---------- DATASET ENTRIES

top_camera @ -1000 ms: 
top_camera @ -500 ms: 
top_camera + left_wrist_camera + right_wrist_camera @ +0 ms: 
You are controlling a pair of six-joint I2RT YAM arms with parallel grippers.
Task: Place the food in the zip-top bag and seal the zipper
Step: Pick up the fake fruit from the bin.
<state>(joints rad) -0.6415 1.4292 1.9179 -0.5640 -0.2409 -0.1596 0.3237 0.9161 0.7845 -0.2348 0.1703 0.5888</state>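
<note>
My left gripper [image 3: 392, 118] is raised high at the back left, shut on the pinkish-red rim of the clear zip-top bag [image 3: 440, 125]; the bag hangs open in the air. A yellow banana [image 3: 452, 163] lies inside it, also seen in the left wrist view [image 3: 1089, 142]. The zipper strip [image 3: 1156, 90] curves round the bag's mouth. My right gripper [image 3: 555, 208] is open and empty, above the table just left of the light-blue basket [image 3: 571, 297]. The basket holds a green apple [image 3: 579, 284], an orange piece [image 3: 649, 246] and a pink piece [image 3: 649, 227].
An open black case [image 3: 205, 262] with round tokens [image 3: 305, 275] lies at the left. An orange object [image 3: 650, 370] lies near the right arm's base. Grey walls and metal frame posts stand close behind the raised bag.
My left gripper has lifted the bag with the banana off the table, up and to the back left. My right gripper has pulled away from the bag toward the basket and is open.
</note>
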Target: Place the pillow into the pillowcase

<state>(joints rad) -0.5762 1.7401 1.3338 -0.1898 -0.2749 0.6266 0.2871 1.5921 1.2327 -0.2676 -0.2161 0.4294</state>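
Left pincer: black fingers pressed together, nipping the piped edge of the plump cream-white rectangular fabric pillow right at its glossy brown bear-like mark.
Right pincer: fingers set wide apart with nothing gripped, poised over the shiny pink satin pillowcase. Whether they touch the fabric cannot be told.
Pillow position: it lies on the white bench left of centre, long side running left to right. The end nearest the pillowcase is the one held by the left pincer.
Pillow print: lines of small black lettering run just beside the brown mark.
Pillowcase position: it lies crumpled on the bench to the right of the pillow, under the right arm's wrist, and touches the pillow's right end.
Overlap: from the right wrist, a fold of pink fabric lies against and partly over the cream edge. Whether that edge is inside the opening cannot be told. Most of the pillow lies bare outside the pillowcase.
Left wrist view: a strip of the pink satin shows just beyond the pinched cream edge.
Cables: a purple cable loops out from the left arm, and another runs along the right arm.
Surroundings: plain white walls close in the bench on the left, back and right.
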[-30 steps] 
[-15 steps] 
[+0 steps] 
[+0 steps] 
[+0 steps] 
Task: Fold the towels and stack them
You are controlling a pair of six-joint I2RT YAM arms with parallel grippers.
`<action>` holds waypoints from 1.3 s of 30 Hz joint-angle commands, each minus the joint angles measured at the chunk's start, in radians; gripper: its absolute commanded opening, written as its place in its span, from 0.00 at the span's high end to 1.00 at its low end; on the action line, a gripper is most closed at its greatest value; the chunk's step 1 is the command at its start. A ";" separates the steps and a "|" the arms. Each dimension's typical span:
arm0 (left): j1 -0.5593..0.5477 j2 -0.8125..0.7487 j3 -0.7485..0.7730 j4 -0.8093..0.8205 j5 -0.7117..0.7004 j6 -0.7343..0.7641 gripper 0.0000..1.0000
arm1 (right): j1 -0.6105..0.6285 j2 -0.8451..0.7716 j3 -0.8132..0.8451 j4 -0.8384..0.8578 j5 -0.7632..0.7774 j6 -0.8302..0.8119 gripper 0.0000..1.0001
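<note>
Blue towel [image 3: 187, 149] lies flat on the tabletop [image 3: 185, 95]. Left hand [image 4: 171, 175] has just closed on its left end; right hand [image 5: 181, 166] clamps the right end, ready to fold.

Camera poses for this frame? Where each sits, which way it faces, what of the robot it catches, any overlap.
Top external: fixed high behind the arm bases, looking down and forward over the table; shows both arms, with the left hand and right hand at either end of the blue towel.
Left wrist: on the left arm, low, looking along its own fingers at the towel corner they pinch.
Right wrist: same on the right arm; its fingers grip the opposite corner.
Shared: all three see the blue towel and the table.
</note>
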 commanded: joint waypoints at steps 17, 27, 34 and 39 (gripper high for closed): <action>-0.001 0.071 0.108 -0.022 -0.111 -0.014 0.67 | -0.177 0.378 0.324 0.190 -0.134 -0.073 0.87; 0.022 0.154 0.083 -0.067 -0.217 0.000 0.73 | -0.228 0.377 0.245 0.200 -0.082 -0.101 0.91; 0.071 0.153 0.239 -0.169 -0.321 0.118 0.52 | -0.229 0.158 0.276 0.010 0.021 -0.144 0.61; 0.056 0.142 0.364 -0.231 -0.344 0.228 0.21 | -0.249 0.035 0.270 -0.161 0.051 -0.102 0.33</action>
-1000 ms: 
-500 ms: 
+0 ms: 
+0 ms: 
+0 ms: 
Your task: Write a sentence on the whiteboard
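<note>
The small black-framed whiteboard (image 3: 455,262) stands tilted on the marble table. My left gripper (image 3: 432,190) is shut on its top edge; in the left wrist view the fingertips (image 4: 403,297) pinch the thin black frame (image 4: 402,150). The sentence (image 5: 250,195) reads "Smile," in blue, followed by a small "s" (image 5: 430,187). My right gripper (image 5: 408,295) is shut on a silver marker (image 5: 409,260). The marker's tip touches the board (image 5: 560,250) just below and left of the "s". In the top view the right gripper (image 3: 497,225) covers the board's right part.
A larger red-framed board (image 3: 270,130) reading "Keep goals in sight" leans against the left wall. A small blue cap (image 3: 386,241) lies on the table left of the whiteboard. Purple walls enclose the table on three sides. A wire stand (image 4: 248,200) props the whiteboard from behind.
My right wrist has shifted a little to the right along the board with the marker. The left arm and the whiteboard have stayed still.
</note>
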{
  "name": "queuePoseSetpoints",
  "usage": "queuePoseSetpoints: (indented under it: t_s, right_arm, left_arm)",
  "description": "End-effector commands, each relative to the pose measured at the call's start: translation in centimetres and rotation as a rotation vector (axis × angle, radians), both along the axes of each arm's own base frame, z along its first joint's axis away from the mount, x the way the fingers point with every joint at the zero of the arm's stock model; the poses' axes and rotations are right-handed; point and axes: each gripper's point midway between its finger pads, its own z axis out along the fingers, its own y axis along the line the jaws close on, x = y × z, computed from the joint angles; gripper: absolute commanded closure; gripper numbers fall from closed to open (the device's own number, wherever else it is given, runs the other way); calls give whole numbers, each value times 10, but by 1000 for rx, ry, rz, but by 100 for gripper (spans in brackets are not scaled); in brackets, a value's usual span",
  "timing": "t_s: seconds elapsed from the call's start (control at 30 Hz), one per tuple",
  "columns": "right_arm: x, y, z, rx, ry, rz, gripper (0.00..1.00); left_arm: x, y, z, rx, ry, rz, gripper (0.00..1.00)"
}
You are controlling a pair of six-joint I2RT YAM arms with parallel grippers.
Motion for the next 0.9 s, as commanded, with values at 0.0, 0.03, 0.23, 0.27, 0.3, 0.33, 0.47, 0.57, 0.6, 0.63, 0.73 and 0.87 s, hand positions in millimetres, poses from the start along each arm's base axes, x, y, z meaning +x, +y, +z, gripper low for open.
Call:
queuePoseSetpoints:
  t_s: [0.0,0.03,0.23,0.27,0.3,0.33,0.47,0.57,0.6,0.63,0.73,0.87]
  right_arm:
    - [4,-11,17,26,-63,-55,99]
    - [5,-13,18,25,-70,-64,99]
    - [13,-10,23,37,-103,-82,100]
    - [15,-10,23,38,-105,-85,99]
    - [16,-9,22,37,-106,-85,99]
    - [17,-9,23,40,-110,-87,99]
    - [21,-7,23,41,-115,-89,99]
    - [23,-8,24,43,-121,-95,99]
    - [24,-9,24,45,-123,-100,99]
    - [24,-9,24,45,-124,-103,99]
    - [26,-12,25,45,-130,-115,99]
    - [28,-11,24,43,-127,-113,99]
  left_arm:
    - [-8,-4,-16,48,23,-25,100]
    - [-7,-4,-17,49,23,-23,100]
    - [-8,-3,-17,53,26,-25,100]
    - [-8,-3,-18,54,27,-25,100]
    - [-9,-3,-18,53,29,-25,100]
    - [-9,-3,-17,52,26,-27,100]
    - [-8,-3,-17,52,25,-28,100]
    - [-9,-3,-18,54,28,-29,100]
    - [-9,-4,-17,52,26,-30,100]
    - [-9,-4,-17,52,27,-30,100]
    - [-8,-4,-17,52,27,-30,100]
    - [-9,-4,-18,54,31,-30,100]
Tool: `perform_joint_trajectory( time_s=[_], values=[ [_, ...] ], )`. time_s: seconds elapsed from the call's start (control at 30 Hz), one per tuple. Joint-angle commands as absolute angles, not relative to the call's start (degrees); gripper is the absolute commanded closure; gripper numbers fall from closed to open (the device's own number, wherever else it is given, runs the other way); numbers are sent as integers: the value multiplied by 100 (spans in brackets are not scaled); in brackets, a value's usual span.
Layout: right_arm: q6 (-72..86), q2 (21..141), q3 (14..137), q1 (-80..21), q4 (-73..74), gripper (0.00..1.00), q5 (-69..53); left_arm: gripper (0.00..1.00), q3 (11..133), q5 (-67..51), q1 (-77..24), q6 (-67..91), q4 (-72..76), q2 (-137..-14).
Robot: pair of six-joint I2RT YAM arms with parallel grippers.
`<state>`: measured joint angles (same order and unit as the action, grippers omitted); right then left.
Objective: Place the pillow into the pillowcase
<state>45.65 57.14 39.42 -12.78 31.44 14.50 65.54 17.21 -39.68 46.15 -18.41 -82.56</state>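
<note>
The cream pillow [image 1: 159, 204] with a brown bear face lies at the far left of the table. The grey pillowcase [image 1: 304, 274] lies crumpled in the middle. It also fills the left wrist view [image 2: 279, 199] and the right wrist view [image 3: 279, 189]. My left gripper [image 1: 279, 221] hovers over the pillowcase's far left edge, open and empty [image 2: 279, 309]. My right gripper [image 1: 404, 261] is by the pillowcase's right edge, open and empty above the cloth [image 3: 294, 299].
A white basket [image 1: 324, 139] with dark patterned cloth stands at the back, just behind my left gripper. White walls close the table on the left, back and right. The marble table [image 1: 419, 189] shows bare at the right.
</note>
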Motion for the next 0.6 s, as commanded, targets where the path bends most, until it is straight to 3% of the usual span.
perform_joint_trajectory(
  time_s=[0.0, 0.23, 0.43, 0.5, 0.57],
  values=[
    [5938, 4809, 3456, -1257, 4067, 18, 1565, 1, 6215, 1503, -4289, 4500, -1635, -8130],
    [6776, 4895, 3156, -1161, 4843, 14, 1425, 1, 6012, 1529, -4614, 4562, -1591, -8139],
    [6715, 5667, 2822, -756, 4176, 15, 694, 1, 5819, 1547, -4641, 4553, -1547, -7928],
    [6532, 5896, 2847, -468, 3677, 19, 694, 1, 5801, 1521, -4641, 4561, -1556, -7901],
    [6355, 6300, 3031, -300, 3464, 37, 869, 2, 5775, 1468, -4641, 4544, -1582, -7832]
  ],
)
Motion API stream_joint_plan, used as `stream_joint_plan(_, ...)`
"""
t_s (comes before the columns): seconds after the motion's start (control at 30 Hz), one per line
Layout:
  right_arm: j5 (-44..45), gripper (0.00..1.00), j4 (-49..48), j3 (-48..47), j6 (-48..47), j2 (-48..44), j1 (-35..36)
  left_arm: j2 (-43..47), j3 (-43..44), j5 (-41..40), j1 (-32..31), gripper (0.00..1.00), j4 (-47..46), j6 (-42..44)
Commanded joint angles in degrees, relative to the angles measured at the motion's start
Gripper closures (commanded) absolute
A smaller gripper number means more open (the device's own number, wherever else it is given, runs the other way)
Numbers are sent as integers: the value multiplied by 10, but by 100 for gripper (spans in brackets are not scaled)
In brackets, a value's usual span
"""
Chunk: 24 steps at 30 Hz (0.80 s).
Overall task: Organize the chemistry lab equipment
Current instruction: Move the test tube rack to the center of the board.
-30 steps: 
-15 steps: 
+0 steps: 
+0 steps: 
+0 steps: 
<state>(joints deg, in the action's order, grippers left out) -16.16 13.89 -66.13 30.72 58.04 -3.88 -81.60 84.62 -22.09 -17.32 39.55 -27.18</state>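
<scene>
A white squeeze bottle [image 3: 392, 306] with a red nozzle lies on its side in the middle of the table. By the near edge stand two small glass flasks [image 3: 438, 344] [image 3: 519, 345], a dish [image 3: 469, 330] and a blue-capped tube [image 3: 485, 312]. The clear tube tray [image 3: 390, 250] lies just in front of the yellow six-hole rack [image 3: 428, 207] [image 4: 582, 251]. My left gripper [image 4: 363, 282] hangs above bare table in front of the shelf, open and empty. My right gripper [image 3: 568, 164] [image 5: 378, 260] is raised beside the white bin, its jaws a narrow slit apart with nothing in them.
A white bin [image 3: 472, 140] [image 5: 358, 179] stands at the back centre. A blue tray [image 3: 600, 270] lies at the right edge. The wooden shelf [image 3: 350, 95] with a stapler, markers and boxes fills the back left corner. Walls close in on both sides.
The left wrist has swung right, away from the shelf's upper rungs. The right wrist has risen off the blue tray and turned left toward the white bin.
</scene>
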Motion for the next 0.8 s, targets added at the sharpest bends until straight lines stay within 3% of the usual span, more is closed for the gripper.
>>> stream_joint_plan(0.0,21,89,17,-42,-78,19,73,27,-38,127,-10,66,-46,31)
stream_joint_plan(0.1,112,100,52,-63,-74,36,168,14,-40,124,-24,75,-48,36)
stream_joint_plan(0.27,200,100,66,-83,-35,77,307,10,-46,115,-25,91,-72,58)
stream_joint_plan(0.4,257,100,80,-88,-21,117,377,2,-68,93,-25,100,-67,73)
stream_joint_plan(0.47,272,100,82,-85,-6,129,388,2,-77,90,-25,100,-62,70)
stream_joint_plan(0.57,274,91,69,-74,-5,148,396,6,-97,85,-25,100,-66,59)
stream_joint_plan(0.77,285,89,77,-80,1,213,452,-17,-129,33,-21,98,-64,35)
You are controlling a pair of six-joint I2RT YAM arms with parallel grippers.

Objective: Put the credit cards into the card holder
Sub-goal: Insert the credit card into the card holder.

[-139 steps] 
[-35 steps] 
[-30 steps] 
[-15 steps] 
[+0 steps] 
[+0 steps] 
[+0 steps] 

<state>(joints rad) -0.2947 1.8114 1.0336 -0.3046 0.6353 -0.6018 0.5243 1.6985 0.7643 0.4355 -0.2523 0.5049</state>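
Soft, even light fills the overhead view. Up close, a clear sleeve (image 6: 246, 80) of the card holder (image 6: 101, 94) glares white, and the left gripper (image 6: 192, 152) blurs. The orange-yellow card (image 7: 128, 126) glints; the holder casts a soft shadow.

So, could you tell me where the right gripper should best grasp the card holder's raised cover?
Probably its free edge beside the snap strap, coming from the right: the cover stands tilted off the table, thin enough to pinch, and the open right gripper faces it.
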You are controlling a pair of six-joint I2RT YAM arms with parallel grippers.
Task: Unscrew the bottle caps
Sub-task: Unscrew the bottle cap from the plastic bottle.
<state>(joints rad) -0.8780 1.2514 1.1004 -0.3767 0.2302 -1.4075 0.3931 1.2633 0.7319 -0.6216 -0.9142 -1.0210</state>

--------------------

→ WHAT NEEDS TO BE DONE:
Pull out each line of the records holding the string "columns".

→ RESPONSE TO THE TASK:
  "columns": "right_arm: x, y, z, rx, ry, rz, gripper (0.00..1.00); left_arm: x, y, z, rx, ry, rz, gripper (0.00..1.00)"
t_s (comes before the columns): seconds after the motion's start (control at 30 Hz), one per line

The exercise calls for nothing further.